The word tattoo originally came from the Tahitian word tatau, and tattooing used to be very important in the French Polynesian islands. The designs on one’s body could be used to identify what part of French Polynesia the person was from, or simply as decoration. It is surprising to me that so many people got tattoos, as the process is so painful. Unlike the sanitary and reasonably safe needles used now, the way the French Polynesians did it was somewhat crude and not all that safe.

The process of tattooing was fairly simple, although it took a great deal of time. The tattooer only needed two tools, as well as the ink. Instead of using a needle, they would make a comb of sharp material, sometimes shark teeth. They would dip this comb in the ink, place it on the tattooee’s skin, and hammer it in. Shark teeth are bad enough when you just press lightly against them, but imagine actually getting punctured by lots of them!

The ink was organic, made from soot mixed with water, and sometimes blood. There is a tree that grows all over the Marquesas, with seeds called candle nuts. They are called this for the amazing fact that, stuck on a stick, they will burn for a long time, giving off heat and light. To acquire the soot from them, an upturned bowl is held over the stick as they burn.

Today, when you go to get a tattoo, you can bring your own pattern, or choose one from a tattooing book that will likely be there already. In French Polynesia, they used not to have paper, so that made it a bit more difficult to lay out a pattern. Instead, they used tapa cloth, a cloth made from bark, or wooden carvings of legs and arms with the tattoo designs burnt into them. They don’t use these any more, but many wooden legs and arms were found in archeological sites.
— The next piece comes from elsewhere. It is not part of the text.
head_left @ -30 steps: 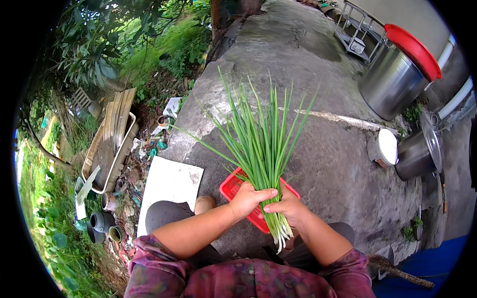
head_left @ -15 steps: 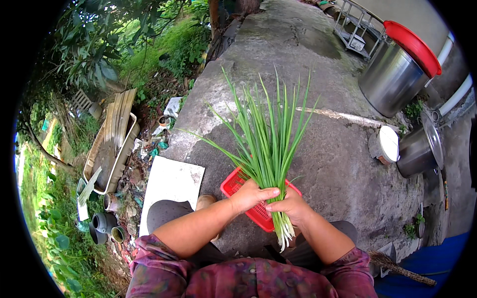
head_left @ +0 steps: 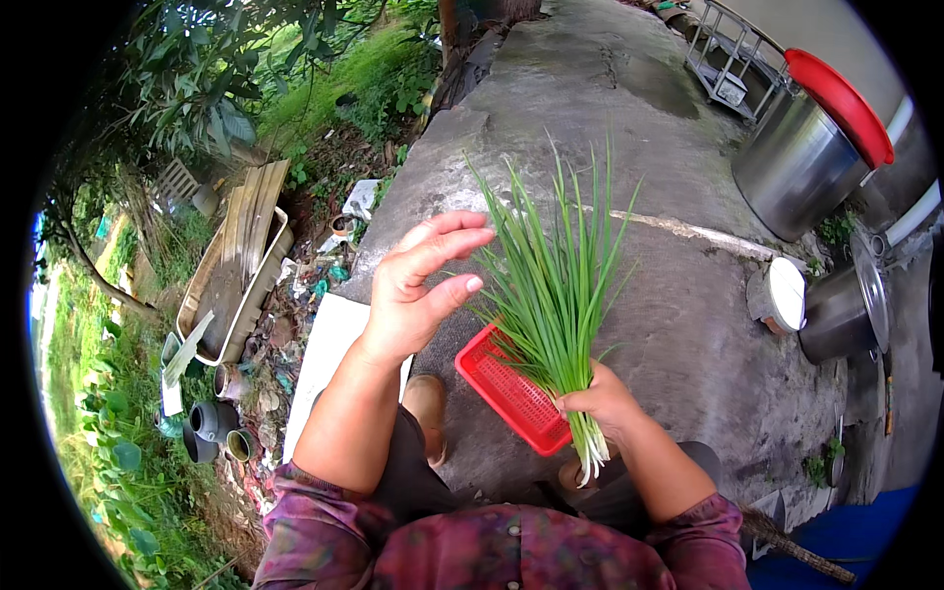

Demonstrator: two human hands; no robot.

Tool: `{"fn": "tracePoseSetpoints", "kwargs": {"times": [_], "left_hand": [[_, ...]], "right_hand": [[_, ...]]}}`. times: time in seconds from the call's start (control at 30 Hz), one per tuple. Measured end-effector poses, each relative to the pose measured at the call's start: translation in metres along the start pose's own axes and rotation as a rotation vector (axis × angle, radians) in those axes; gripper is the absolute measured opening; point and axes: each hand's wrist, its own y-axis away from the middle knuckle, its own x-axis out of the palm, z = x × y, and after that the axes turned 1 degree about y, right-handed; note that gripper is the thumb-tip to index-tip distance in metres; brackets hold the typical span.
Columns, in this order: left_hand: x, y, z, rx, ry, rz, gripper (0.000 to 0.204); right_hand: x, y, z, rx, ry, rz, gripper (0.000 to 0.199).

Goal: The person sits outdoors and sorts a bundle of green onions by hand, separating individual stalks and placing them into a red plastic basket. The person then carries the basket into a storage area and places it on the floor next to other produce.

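On my feed, the bunch of green onions (head_left: pixel 559 305) occupies the centre of the frame, leaf tips upward, white ends toward the lower edge, overlapping the red basket (head_left: pixel 503 395) in view. The right hand (head_left: pixel 604 401), right of lower centre, is wrapped around the stalks just above the white ends. The left hand (head_left: pixel 411 287), left of centre, has thumb and fingers spread; I cannot tell whether its fingertips touch the leaves. I rate the bunch as light, firm at the stalks, possibly slippery, with soft, easily creased leaves; I specify moderate pressure on the lower stalks
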Motion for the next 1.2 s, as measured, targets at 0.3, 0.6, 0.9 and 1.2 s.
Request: {"fn": "tracePoseSetpoints", "kwargs": {"times": [0.3, 0.6, 0.9, 1.2], "left_hand": [[-0.019, -0.004, 0.029, 0.180, -0.823, 0.132, 0.056], [-0.004, -0.005, 0.024, 0.079, -0.837, 0.094, 0.063], [-0.011, -0.002, 0.033, 0.197, -0.826, 0.217, 0.032], [-0.010, 0.006, 0.030, 0.079, -0.888, 0.283, 0.018]], "right_hand": [[0.005, -0.004, -0.006, 0.005, 0.101, 0.032, 0.044], [0.003, 0.003, -0.002, 0.030, 0.113, 0.065, 0.042], [-0.005, 0.006, -0.001, 0.050, 0.141, 0.042, 0.047], [-0.010, 0.002, -0.002, -0.044, 0.114, 0.021, 0.049]]}}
Tattooing was started when a child reached puberty, and usually eventually covered the whole body. The amount of skin covered, and the pattern, was decided by the teenager’s mother, and the tattooing continued for several years. The people did not mix food with tattooing, so when breadfruit season came around, no more tattoos were done. This was one reason why it was so drawn-out, and another is that a person simply cannot stand so much pain all over their body for very long periods of time. Some of the time, you could tell how old a person was by how completed their tattooing was.

 

    Much of the ancient tattooing in the French Polynesian islands has been lost, and tattooing has turned more into simple decorations. It used to be that different patterns were for men and women, but today it’s mostly what people like. For example, designs under the ear were reserved for women, but boys and men today will also wear it, simply because they like the pattern. Very few people in the Marquesas have tattoos anymore, and those that do have small ones, nowhere near what they used to be. Tattoos have grown too expensive, and as it is no longer such a cultural thing, it doesn’t seem to be as big a thing.